一方、パパ活はより普通の男女が出会う。そして金を受け取りデートする。

そこには危ないことをしても失うものがない男女が混ざっているかもしれない。薬を盛られて財布を盗まれたり、性犯罪の被害に遭ったりするリスクは上がる。

なにせアプリやSNSの出会いだから、本名も地位も隠せる。いざ被害に遭った後も、泣き寝入りとなる可能性が高い。

そして、港区とパパ活では男性側の金銭感覚も異なる。港区でパーティの添え物として港区女子を呼び、数万円を渡す男性にとって、その金額ははした金かもしれない。

〔PHOTO〕iStock

だが、パパ活で普通の男性が出す数万円は大金だ。だからこそ、そこに下心を持つ割合は高まる。

「ここまで出したんだから、関係を持ってくれるだろう」と期待されても、仕方がないのだ。そこで相手が本気の恋心を抱いてしまったら……。

キャバクラでは、ボーイやオーナーが後ろに控えている。だからお客さんが本気になっても最後はお店に泣きついて、出禁にしてもらえるだろう。

だが、パパ活はいわば「フリーランスのキャバ嬢」。危ない顧客から守ってくれる人間は自分でSPを雇いでもしないかぎり、いないのだ。

忘れたころにやってくる追徴課税のワナ

ここまでは体のリスクを中心に書いてきたが、最後に「税金」のリスクも覚えておきたい。

通常のアルバイトであれば、所得税を企業が計算し、納税してくれる。だからちゃんとしたキャバクラでのアルバイトなら、納税を考えなくてもいい。

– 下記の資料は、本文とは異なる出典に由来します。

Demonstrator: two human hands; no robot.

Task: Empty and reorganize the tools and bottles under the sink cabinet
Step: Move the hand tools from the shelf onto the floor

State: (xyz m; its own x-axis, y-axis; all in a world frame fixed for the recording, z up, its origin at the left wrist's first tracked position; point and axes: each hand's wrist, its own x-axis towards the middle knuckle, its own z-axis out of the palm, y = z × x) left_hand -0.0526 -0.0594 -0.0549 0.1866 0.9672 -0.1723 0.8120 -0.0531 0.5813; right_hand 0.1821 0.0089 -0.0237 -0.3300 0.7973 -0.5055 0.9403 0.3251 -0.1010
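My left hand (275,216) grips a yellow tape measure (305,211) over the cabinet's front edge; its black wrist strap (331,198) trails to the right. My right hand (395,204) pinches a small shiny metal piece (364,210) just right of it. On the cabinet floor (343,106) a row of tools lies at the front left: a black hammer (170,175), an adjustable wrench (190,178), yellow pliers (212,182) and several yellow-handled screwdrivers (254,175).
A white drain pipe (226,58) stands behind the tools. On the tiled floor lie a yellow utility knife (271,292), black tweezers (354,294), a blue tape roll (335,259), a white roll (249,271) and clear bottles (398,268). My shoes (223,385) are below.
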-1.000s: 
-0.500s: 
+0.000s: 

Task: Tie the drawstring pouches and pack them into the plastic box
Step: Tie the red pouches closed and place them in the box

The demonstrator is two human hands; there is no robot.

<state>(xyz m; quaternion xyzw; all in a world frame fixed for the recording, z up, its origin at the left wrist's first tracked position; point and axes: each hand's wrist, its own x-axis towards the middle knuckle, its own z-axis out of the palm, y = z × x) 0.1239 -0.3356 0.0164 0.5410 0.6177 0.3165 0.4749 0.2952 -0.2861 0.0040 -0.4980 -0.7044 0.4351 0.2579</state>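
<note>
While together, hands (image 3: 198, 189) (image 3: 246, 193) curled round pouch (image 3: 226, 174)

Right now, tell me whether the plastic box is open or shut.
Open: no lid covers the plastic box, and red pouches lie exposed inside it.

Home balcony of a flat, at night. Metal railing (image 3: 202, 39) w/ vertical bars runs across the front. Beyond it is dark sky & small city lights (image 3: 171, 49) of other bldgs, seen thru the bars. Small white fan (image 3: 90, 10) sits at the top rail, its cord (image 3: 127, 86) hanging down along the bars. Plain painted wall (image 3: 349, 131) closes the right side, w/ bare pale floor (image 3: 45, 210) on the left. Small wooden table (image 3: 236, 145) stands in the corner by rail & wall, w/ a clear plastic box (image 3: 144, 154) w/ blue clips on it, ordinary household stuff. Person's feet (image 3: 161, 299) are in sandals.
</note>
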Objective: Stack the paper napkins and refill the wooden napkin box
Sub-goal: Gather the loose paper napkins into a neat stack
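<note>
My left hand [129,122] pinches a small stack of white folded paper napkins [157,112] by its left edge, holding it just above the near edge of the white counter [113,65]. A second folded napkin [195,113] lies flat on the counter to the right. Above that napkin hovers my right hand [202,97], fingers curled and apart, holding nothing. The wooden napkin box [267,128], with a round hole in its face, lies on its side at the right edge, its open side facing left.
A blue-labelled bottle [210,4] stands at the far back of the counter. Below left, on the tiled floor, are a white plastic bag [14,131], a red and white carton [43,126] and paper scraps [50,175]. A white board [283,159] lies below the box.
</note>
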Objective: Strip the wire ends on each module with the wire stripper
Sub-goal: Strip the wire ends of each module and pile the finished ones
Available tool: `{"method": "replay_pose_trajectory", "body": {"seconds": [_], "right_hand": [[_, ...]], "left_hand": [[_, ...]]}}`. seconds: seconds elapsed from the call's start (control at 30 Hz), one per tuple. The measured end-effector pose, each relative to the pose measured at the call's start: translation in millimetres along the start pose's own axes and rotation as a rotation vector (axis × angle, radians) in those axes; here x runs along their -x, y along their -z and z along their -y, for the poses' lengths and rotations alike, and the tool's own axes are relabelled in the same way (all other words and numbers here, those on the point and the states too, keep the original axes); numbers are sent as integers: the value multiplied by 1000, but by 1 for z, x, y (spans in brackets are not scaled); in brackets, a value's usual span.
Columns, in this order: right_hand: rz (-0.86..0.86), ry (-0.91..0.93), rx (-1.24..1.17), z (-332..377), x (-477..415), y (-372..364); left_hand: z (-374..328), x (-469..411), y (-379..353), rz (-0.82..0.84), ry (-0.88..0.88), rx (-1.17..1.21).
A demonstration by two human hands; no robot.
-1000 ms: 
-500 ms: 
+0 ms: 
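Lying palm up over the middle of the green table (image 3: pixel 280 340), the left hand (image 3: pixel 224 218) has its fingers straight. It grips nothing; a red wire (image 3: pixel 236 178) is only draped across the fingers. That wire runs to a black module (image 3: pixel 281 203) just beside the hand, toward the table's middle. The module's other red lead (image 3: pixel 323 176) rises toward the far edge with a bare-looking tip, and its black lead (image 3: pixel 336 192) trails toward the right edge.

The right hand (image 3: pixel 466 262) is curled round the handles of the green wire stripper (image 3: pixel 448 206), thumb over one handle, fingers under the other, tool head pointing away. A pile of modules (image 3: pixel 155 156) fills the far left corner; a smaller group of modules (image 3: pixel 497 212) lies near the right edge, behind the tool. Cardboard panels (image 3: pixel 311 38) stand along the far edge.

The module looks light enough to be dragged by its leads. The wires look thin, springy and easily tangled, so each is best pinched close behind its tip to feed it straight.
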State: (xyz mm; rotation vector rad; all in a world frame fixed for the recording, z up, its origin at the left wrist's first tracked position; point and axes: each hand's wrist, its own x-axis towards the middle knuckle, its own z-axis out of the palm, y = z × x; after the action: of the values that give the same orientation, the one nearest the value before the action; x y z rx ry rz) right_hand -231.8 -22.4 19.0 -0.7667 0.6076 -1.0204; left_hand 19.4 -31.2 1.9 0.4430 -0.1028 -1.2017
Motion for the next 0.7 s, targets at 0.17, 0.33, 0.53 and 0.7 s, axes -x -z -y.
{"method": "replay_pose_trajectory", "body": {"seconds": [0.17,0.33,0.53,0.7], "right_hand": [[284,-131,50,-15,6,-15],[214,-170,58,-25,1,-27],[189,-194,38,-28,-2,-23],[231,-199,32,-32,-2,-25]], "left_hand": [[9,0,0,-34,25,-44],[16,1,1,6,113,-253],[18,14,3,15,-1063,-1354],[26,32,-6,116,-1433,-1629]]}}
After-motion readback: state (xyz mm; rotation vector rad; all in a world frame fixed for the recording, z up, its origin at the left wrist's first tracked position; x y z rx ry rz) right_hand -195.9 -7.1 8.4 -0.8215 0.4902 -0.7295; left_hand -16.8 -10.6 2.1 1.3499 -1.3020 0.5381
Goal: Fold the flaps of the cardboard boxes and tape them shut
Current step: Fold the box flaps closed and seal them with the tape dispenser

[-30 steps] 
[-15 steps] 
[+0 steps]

しかしパパ活は個人事業主と同じ。自分で確定申告し、所得税を納税しなければ忘れたころに利息もついた督促状が降ってくる。

「まさか、パパ活ごときで税務署が私なんかに……」とあなどることなかれ。あなたは現金で受け取っているかもしれないが、パパ側のお金は銀行口座から出ている。そこから税務署の調査が入り、「パパ活女子にあげた」となれば、受け取った女性も贈与税か所得税でしょっぴかれる。

概算だが、月に30万円、計5年間のパパ活なら所得税で492,500円+滞納分の利息となる。一括で払うにはしんどい金額となるだろう。